The Winter Concert at Lionsgate: Aftermath

Hi Everyone!

Sunday 25th July 2010 at Lionsgate Farm was a very special day in the KZN Midlands. This was the day that the Songworks Music School held its 1st Winter Concert. 12 months of hard work, determination and perseverance culminated in an afternoon of live music that rocked the Midlands.

For nearly all the students it was the first time they had performed outside of the privacy and sanctuary of our music school. The first time they had stood behind a microphone and had an audience standing in front of them.

To those people who have never experienced this you have no idea of the adrenalin that rushes through your system. Performing live is nerve-wracking and scary but it is also exhilarating, thrilling and intense. For some of us it is an addictive experience that makes one hunger for more. The achievements of these young people cannot be over-stated. I hope that the self-belief and confidence they derived from conquering some very real fears will stand them all in good stead in other aspects of their lives be it at school, and in the longer term as they make the transition into adulthood as young men and women. Whether they choose to make a career in the performing arts or whether it is just a part of their young lives that they look back on with happiness and pride, they will be better for the experience…

In all there were over 30 separate musical acts from performers some as young as 7 yrs of age ranging upwards to early 20s The full programme is reproduced at the end of this article…

Congratulations to all who took part. Without exception everybody who performed really upped their game on the day and I am intensely proud of you all.

Perhaps an unforeseen foundation for why this happened was laid down at the dress rehearsal the day before the concert. Most of the students met each other for the first time that day and as one performer followed another you could sense a very special atmosphere was being created. There was no sense of rivalry or competition in evidence. Instead these young people all bonded to support and give encouragement and praise to each other.

By the end of the day they had all been through a shared experience, many battling through extreme nervousness and insecurity. For the first time they saw themselves not as individuals but as members of a group who shared similar dreams and aspirations. These were people of like minds, kindred spirits in music.

When I founded this School this was exactly what I had in mind and hoped for and so this weekend has been a very special experience for me. What we are hopefully creating is a mini Fame Academy where artists appreciate the talent of their peers and colleagues, where they push and encourage themselves and each other to push themselves to better performances, where they can form lasting friendships, teaming up to do duets together, try new things out and inspire one other to achieve greater things.
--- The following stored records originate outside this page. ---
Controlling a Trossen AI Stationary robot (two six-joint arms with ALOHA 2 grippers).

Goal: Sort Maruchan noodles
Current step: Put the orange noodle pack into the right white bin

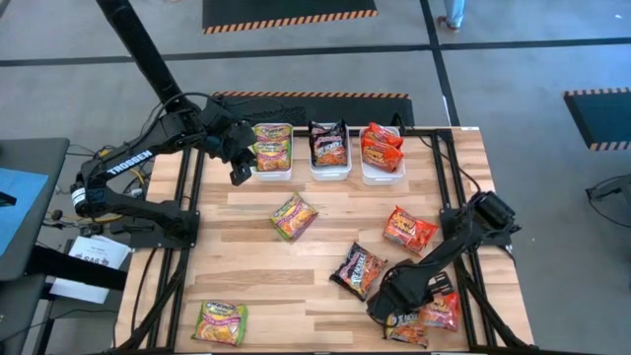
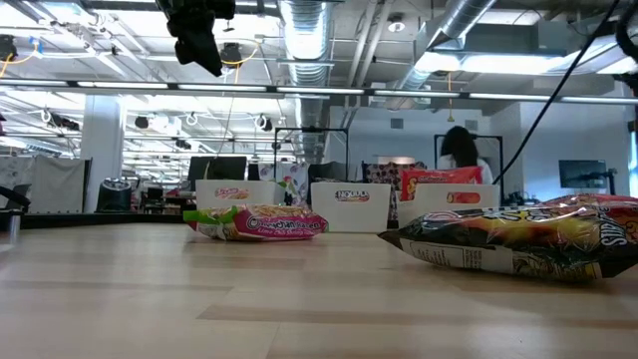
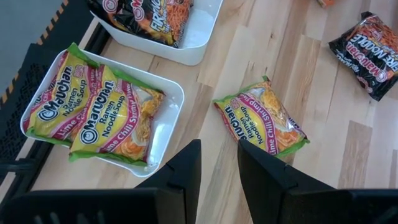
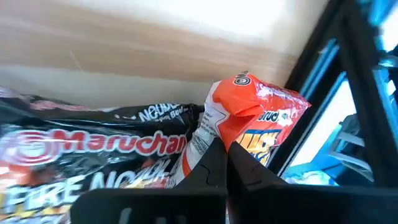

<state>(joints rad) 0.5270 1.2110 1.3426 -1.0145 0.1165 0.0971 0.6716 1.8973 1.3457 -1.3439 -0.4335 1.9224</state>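
From above, the pale wooden counter (image 1: 325, 212) carries three white bins (image 1: 329, 166) along its far edge and loose Maruchan noodles (image 1: 294, 216) scattered nearer. The right gripper (image 1: 394, 314) sits low over packets at the near right corner; the left gripper (image 1: 240, 170) hangs beside the green-filled bin. At counter height, an open workshop with ceiling ducts (image 2: 309, 30) lies beyond. The left wrist shows jaws narrowly parted above bare wood, a green packet (image 3: 261, 121) just ahead. The right wrist shows jaws pinched on an orange packet (image 4: 252, 118) beside a black one (image 4: 87, 162).

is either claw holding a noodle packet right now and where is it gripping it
The right claw is shut on a red-orange packet, pinching its crinkled end. The left claw holds nothing.
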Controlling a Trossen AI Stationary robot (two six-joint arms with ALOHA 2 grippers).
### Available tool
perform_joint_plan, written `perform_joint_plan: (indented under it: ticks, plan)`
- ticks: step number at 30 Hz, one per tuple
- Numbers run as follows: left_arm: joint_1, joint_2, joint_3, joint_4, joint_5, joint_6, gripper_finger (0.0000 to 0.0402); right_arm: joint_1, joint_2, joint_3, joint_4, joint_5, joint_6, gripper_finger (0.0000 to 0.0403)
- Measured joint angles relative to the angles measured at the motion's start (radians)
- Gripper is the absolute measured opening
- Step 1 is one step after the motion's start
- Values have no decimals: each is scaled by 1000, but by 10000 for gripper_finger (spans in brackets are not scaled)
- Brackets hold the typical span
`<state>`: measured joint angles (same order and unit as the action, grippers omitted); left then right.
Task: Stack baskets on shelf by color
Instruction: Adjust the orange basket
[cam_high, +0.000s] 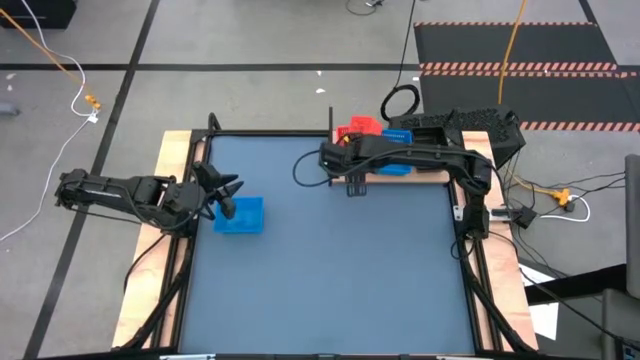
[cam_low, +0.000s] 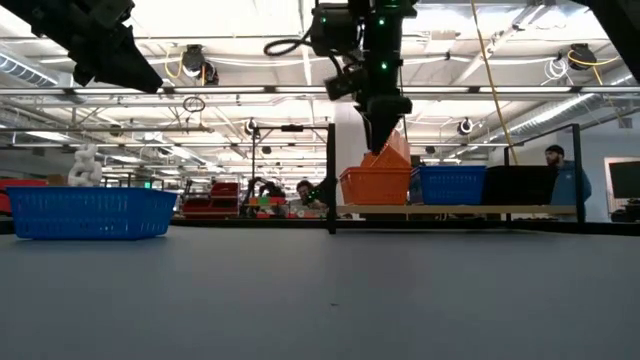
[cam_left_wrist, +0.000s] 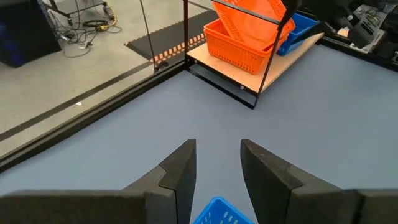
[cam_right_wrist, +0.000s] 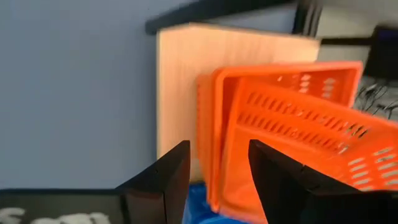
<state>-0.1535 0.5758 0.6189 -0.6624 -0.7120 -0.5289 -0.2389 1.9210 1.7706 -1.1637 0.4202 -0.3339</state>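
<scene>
On the light wood shelf (cam_low: 470, 209) at the far edge, one orange basket (cam_low: 375, 187) stands flat. A second orange basket (cam_low: 395, 150) leans tilted in it, with one end raised. Beside them on the shelf stand a blue basket (cam_low: 450, 185) and a black one (cam_low: 520, 185). My right gripper (cam_right_wrist: 219, 174) is open just above the tilted basket's raised end. Another blue basket (cam_high: 240, 216) lies on the table at the left. My left gripper (cam_left_wrist: 217, 171) hovers open over its corner (cam_left_wrist: 217, 211). My right gripper points steeply down at the tilted orange basket's raised rim (cam_right_wrist: 214, 155), with one finger on either side of it. Whether a finger touches the rim, I cannot tell. The basket's lower end rests inside the flat orange basket.
A thin black post (cam_low: 331, 175) rises at the shelf's left end, close to the orange baskets. Wood strips (cam_high: 175, 150) edge the blue tabletop. The middle and near part of the table (cam_high: 330, 270) lies bare. People show in the room beyond the table.
</scene>
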Motion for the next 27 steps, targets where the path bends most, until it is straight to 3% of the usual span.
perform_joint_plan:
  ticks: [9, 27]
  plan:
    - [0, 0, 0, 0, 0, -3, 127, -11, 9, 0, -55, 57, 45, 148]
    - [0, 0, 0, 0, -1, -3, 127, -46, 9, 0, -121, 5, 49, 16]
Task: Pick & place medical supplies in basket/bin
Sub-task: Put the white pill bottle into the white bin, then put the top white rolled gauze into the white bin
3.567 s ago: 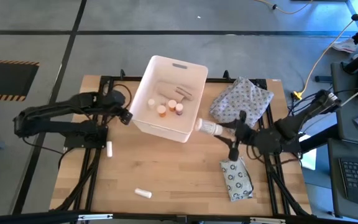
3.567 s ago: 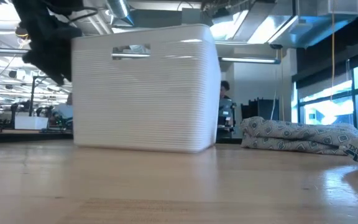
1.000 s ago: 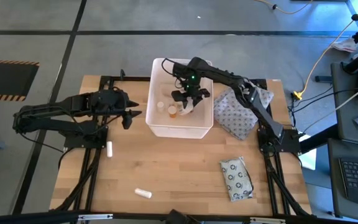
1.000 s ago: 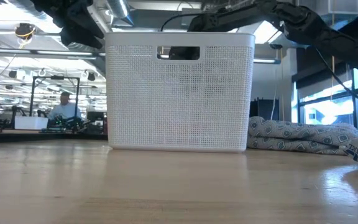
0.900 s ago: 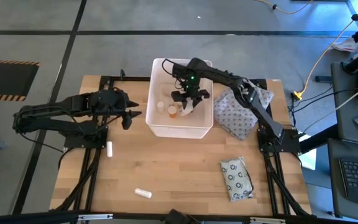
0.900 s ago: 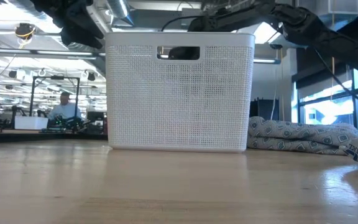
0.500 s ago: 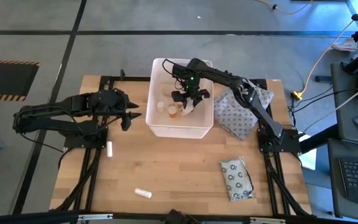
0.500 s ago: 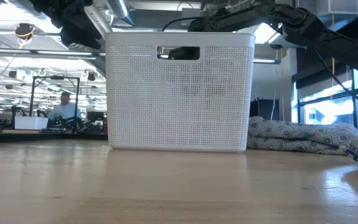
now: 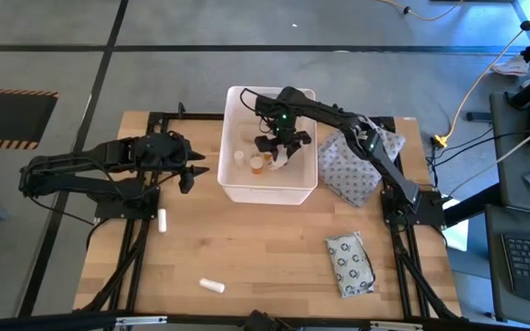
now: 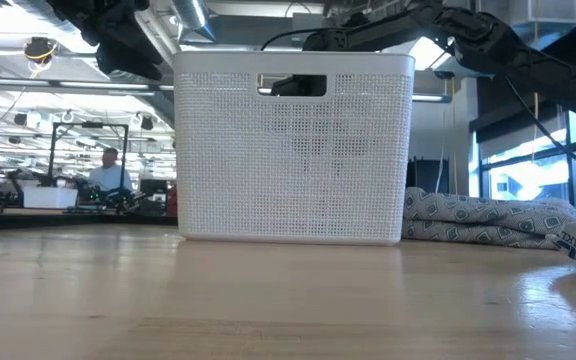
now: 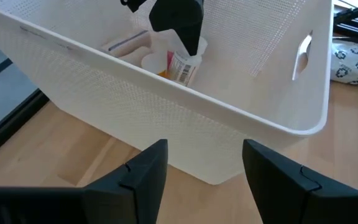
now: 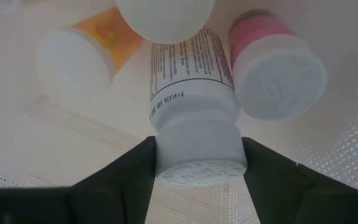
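Wooden tabletop (image 9: pixel 265 248), seen from above, with the white plastic bin (image 9: pixel 265 194) at its far middle. The white-capped pill bottle (image 12: pixel 191 93) now lies low inside the bin, among an orange bottle (image 12: pixel 101 28), a pink-labelled bottle (image 12: pixel 272 68) and a pale box on the floor.

A few seconds earlier this bottle was outside the bin, carried just off its right corner. The right gripper (image 9: pixel 279 152) has since reached over the rim and down into the bin. Its two fingers flank the bottle's cap and appear to touch it on both sides, so the bottle is not yet clearly let go. Over the last second the arm has barely moved, which suggests the release is beginning.

The bin itself has changed too. It stood skewed on the table; it now sits square, and in the low view it has crept slightly sideways. The left gripper (image 9: pixel 191 175) waits just beside the bin's left wall, fingers parted and empty.

Well apart from the bin, three supplies remain on the bare wood:
- a white vial (image 9: pixel 162 220) near the left arm
- a second white vial (image 9: pixel 213 286) near the front edge
- the grey ring-printed packet (image 9: pixel 350 265) at the front right

The dotted cloth bundle (image 9: pixel 352 170) lies beside the bin's right wall. By this count the task is perhaps past halfway.
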You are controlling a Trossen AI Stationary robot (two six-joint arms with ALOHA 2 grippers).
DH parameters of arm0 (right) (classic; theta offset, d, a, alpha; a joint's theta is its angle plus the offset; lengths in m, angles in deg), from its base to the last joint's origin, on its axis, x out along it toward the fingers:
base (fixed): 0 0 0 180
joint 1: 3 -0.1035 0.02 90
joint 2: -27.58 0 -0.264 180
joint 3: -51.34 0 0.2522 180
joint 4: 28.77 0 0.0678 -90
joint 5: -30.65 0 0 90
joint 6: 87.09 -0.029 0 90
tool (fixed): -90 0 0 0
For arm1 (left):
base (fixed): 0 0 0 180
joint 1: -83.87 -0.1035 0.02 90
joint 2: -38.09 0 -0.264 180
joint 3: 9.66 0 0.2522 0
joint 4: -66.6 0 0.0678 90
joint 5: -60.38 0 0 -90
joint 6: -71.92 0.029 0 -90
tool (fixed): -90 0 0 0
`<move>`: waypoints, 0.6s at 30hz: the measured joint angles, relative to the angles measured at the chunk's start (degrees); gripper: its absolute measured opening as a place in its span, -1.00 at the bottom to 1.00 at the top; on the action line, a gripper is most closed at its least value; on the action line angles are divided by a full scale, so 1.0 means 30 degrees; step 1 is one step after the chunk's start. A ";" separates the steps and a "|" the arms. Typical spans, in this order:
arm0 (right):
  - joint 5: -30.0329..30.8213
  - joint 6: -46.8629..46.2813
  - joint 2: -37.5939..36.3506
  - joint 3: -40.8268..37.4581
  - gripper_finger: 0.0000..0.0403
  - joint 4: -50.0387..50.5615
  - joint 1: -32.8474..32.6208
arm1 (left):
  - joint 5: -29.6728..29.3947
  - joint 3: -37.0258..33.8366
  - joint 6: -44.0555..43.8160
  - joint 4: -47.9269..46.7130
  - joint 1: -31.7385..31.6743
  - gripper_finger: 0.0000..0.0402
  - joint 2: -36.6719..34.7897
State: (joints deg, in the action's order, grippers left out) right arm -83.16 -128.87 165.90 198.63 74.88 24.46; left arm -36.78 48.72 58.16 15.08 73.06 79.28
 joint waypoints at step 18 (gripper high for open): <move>-0.0080 0.0524 0.0000 0.0000 0.50 -0.0117 -0.0029 | -0.0004 0.0000 -0.0157 0.0006 0.0000 0.00 0.0000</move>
State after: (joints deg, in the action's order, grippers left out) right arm -83.40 -127.30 165.90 198.63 74.53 24.37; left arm -36.79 48.72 57.69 15.10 73.06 79.28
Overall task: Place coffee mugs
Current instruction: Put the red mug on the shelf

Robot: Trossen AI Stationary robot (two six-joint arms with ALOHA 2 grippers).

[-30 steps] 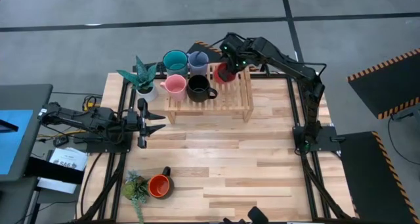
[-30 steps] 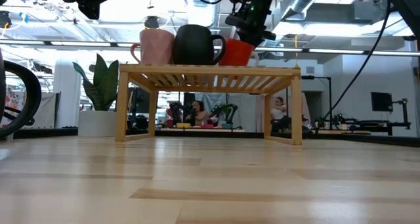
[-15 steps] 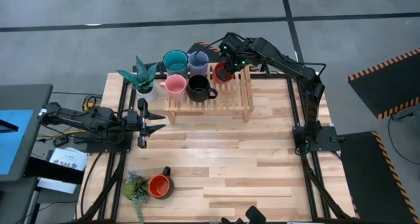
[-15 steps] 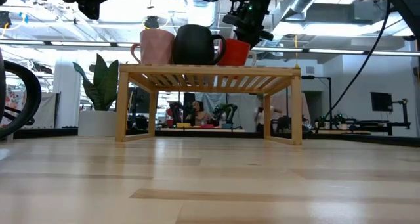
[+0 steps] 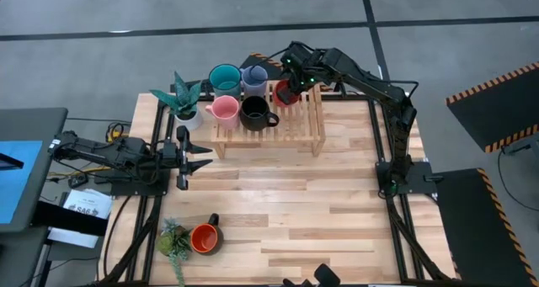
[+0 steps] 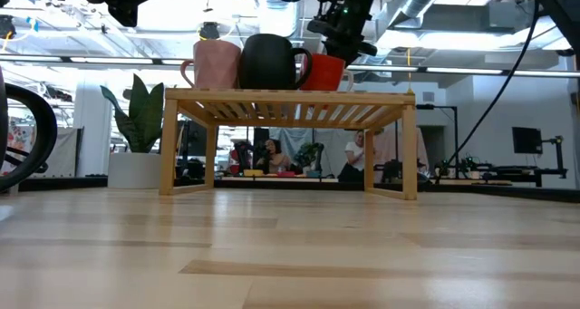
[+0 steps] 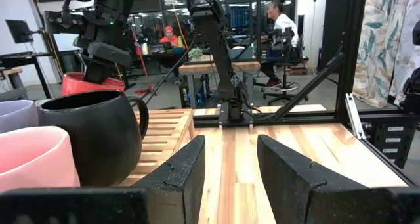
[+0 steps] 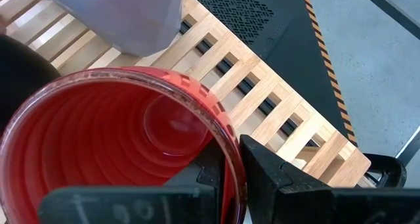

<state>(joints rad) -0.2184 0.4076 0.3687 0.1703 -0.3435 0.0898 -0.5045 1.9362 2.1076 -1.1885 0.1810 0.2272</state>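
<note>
A slatted wooden rack (image 5: 296, 127) stands at the table's far side. On it are the teal mug (image 5: 225, 78), the grey-blue mug (image 5: 253, 77), the pink mug (image 5: 223, 109) and the black mug (image 5: 254, 111). My right gripper (image 5: 291, 86) is shut on the red mug (image 5: 285, 95), at the rack's top right of the black mug. The orange mug (image 5: 205, 238) stands on the table near its near left corner. My left gripper (image 5: 205, 158) waits open and level near the table's left edge, beside the rack's left end. My right gripper holds the red mug by its rim and wall (image 8: 231, 142), with one finger inside the mug and one finger (image 8: 279, 175) outside. It comes from above, slanting down. The mug (image 6: 326, 73) tilts slightly with its base at the rack's top (image 6: 290, 96); whether it rests there I cannot tell.
A tall green plant in a white pot (image 5: 181, 102) stands left of the rack. A small green plant (image 5: 173, 241) sits beside the orange mug. The table's middle and right (image 5: 337, 194) show bare wood. People sit in the room beyond (image 6: 353, 159).
My right gripper, with the red mug, has shifted a little toward the black mug, and the mug now tilts slightly. It has kept still over the last half second.
</note>
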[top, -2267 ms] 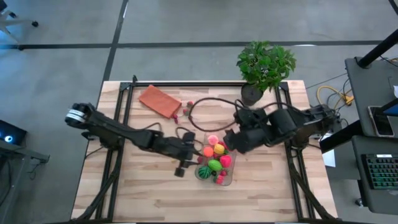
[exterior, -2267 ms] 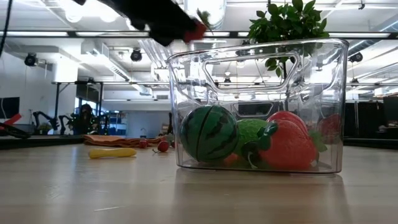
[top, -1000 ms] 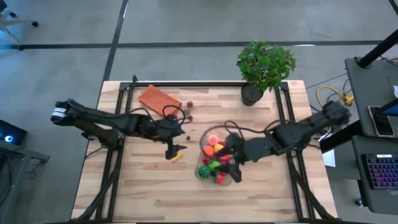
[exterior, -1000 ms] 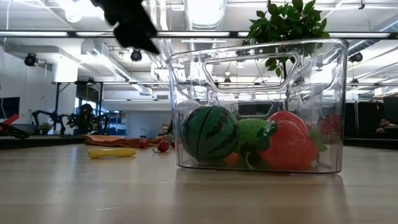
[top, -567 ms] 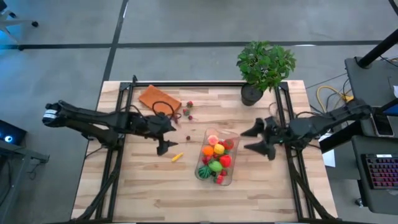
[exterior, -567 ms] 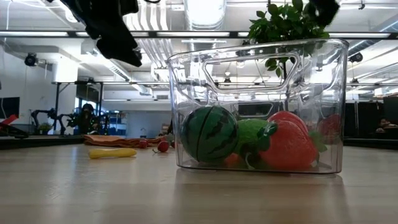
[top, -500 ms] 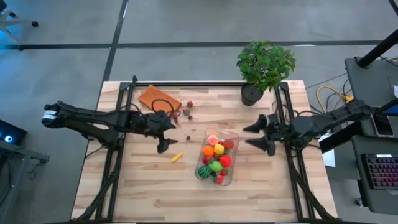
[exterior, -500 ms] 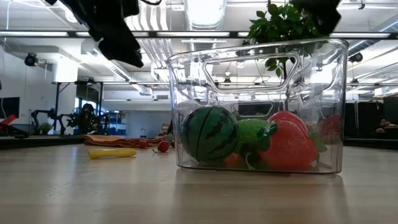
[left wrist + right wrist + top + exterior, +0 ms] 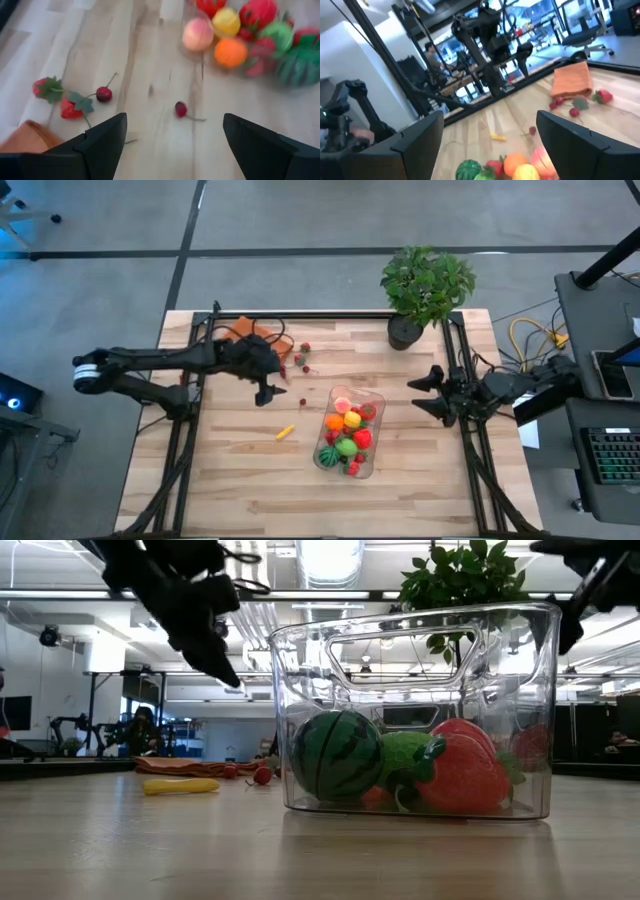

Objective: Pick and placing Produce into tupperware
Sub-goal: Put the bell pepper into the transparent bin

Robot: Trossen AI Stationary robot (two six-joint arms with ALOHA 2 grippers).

The appreciation from the audience of 150 was clear to see on the day and the comments and emails I have received from people who were there on the day have been full of praise and almost wonderment. Many parents who considered their child or children to be quite shy and perhaps introverted were genuinely overwhelmed not just by the quality of their performances but by the enormity of the huge step they had taken by putting themselves out there and sharing what they have to offer.

Our School has very little in common with the Idols formula which promotes the myth of instant discovery, fame and individual celebrity. Please don’t misunderstand me – I’m not in the slightest bit against the idea of competition in sport, business or in other walks of life but I have no interest in or see no value in judging one voice over another That is not at all what our School is about – we are about celebrating the diversity and range of each other’s individual talents. After all, who is to say whether Michael Buble sings better than Robbie Williams or Whitney Houston is better than Madonna! Some days we choose rock other days we choose soul.

This, our 1st concert, will certainly not be our last! We fully intend to make The Winter Concert an annual event and everybody agreed that the venue was absolutely perfect. Trayci and Stuart Tompkins who very kindly invited us to host this event at their home, the magnificent Lionsgate Farm, have already confirmed that they are keen to see us return again next year and I firmly hope that The Winter Concert will become an annual event and a fixture in Midlands life which will give a performance platform to many other young people in the years to come. One parent remarked that it felt like a young people’s Splashy Fen and if that is the general feeling, I’m cool with that!

However a year is a long time to wait and now that the performance bug has well and truly bitten we are already exploring the possibility of putting on a Summer/Christmas Concert. We will be looking to find a suitable indoor venue to create something like the Barnyard experience (the notoriously unpredictable Midlands weather makes this inevitable)… I will keep you posted…

Until then, we are reliving the experience through all the photos, videos and recordings that were made on the day. If you have any that you can share with us please pop them onto a disc and drop them off at the studio. From there they will make it onto the website, our studio wall, or maybe onto You Tube! Watch this space…

And thank you, all of you who worked to make this event such a great success. All the members of Songworks, their parents and friends, especially Shannon Rushworth and Sabello Zuma, the St Charles School Band and their team of roadies and Vincent Khumalo for managing the venue. Above all, our thanks to Stuart and Trayci Tompkins for their generosity in donating such a wonderful array of beautiful prizes, and for hosting our Winter Concert.